An exact copy of the data is needed, one that excludes all pictures.

[Opening Supplied information section]

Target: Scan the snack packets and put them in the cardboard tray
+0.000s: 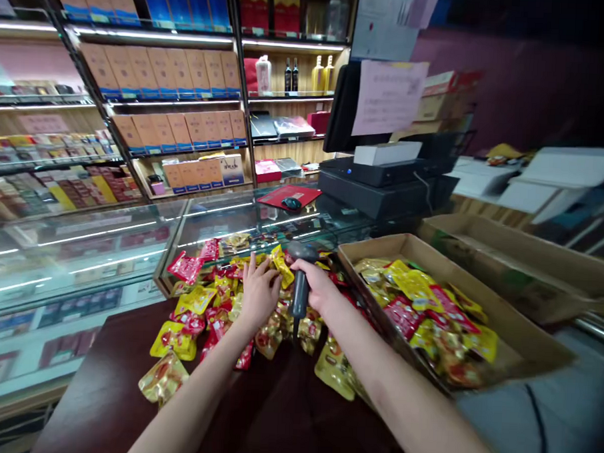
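My right hand (315,284) is wrapped round the handle of a dark barcode scanner (300,294), its head tilted forward over a heap of snack packets (224,290). My left hand (260,288) rests over the heap just left of the scanner, its fingers partly spread. A yellow packet (282,267) stands up between the left fingertips and the scanner head; whether the fingers grip it is unclear. Red, yellow and gold packets lie around both hands. To the right, an open cardboard box (517,349) holds more of these packets.
A second cardboard box (505,262) sits behind the first. The glass counter (202,215) carries a red mat (278,193) with a mouse (291,203). A monitor (343,108) stands on a dark cash drawer (373,193). Shelves of boxes and bottles line the back. The scanner cable hangs toward me.
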Demonstrator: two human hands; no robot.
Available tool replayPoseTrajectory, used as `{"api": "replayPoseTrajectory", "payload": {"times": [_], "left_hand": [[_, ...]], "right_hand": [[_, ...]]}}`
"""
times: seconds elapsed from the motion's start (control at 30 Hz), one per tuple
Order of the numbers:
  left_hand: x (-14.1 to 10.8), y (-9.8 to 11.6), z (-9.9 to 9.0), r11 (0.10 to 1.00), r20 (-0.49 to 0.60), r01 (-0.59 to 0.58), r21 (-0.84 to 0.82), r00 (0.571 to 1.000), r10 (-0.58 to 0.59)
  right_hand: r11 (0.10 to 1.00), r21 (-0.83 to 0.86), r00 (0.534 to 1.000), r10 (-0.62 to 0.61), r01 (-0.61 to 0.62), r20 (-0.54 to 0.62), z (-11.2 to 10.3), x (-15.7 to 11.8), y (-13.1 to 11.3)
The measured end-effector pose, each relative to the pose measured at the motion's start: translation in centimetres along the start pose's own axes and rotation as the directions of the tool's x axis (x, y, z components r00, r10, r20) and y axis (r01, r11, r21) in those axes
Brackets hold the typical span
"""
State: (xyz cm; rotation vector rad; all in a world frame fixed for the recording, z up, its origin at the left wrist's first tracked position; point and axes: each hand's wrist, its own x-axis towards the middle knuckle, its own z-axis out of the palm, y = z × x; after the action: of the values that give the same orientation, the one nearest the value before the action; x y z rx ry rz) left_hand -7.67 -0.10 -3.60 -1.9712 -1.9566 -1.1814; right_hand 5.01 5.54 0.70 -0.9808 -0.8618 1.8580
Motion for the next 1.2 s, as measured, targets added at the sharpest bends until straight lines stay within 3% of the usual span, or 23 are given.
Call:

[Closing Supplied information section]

■ Finished exercise
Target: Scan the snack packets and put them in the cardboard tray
+0.000s: 
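My right hand (315,284) is wrapped round the handle of a dark barcode scanner (300,294), its head tilted forward over a heap of snack packets (224,290). My left hand (260,288) rests over the heap just left of the scanner, its fingers partly spread. A yellow packet (282,267) stands up between the left fingertips and the scanner head; whether the fingers grip it is unclear. Red, yellow and gold packets lie around both hands. To the right, an open cardboard box (517,349) holds more of these packets.
A second cardboard box (505,262) sits behind the first. The glass counter (202,215) carries a red mat (278,193) with a mouse (291,203). A monitor (343,108) stands on a dark cash drawer (373,193). Shelves of boxes and bottles line the back. The scanner cable hangs toward me.
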Demonstrator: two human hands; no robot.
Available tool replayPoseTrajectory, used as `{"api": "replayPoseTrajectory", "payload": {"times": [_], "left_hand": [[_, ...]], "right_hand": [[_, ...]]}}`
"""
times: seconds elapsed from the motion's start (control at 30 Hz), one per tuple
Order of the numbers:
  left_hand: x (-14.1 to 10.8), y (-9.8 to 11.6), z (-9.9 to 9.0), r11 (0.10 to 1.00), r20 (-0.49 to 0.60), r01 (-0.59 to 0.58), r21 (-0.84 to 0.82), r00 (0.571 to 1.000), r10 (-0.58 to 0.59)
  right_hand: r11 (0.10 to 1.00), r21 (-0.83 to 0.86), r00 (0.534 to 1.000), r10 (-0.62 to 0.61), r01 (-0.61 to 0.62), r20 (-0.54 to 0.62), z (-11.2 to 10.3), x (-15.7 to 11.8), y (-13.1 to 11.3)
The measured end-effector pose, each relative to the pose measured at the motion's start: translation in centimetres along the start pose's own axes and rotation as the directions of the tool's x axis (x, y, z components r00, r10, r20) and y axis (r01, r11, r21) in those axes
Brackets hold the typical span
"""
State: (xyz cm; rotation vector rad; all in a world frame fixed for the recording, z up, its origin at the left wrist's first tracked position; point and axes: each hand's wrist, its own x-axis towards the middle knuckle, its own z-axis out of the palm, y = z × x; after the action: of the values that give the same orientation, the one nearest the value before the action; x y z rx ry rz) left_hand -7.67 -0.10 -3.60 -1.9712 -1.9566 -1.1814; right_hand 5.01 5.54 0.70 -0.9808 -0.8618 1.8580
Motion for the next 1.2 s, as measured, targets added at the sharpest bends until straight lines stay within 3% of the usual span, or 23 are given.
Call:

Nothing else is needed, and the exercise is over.